> Directions for this task: Until the line containing "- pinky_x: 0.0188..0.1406" has been reproduced, keep reproducing each line of the material below exactly, starting with the first.

START Data block

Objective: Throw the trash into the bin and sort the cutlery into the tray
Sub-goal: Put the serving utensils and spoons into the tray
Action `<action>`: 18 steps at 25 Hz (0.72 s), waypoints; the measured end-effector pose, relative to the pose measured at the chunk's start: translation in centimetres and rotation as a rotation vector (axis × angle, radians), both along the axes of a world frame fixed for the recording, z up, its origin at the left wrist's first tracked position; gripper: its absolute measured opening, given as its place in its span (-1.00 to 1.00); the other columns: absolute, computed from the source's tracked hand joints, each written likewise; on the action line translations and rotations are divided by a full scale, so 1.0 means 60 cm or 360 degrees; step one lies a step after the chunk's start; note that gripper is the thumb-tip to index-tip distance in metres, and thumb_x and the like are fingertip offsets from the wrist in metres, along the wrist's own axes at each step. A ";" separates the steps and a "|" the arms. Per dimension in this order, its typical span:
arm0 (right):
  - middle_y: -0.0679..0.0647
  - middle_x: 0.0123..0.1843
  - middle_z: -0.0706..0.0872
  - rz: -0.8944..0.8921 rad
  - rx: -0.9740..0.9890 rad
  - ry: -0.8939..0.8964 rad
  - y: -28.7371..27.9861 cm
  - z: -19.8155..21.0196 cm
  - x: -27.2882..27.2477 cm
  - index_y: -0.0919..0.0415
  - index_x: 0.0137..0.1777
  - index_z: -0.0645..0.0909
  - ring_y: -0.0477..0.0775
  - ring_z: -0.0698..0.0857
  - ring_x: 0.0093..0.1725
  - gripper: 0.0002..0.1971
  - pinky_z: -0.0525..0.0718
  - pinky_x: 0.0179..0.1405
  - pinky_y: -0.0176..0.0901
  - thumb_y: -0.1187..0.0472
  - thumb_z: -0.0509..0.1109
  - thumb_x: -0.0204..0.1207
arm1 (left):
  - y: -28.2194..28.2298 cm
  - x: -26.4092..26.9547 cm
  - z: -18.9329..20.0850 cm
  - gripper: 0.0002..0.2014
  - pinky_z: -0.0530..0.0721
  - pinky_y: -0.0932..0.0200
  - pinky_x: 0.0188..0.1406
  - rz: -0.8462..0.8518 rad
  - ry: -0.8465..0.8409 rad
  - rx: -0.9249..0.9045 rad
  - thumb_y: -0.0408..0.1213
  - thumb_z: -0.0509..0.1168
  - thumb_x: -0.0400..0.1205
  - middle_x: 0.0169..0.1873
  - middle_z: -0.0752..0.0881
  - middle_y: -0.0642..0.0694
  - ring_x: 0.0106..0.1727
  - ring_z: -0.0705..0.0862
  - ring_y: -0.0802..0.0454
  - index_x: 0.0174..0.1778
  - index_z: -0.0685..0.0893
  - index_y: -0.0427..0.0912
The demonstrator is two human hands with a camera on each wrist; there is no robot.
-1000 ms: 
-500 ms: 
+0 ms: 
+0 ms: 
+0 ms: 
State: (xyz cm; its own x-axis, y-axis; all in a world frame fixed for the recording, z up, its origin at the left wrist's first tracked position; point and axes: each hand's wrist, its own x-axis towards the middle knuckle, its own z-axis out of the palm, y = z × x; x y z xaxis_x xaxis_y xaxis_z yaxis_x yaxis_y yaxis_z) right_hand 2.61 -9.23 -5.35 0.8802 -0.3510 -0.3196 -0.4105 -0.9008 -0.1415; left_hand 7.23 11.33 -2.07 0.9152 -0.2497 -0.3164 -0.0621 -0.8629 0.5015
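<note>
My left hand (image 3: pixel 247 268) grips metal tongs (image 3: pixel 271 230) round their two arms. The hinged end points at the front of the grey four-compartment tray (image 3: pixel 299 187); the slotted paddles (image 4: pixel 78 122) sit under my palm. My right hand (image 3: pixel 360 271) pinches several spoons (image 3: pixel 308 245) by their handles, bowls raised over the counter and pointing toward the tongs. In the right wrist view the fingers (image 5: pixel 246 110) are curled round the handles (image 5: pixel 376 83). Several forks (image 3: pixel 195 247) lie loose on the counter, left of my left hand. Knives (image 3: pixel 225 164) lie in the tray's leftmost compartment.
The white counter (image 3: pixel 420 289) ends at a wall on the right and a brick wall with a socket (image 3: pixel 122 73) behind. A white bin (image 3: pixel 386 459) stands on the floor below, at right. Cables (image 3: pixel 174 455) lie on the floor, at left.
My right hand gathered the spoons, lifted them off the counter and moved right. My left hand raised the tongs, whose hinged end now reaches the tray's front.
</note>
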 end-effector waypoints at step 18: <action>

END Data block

> Solution below:
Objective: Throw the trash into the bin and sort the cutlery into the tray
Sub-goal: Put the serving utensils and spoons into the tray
Action `<action>`: 18 steps at 25 Hz (0.72 s), waypoints; the measured end-effector pose, relative to the pose measured at the chunk's start: translation in centimetres and rotation as a rotation vector (axis × angle, radians), both along the axes of a world frame fixed for the recording, z up, its origin at the left wrist's first tracked position; gripper: its absolute measured opening, given as its place in its span (-1.00 to 1.00); the other columns: absolute, computed from the source's tracked hand joints, each written likewise; on the action line translations and rotations are divided by a full scale, so 1.0 means 60 cm or 360 degrees; step one lies a step after the chunk's start; note that gripper is the thumb-tip to index-tip distance in metres, and thumb_x and the like are fingertip offsets from the wrist in metres, along the wrist's own axes at each step. A ";" separates the steps and a "|" the arms. Per dimension in this order, its typical span:
arm0 (right):
  - middle_y: -0.0679..0.0647
  - middle_x: 0.0123..0.1843
  - middle_z: -0.0706..0.0872
  - rz: -0.8944..0.8921 rad
  - rx: -0.9740..0.9890 rad
  - ry: -0.8939..0.8964 rad
  - y: -28.7371..27.9861 cm
  - z: -19.8155..21.0196 cm
  - x: -27.2882..27.2477 cm
  - index_y: -0.0919..0.0415
  - index_x: 0.0137..0.1777
  - index_z: -0.0645..0.0909
  - ring_y: -0.0477..0.0775
  - ring_z: -0.0698..0.0857
  - ring_x: 0.0093..0.1725
  - gripper: 0.0002..0.1971
  - pinky_z: -0.0525..0.0718
  - pinky_x: 0.0179..0.1405
  - pinky_y: -0.0176..0.0901
  - thumb_y: -0.1187..0.0472
  - thumb_z: -0.0509..0.1109
  - thumb_x: -0.0204..0.1207
arm1 (left):
  - y: -28.2194..28.2298 cm
  - x: -26.4092..26.9547 cm
  - z: -18.9329..20.0850 cm
  - gripper: 0.0002..0.2014
  - pinky_z: -0.0530..0.0721
  - pinky_y: -0.0932..0.0200
  - pinky_x: 0.0188..0.1406

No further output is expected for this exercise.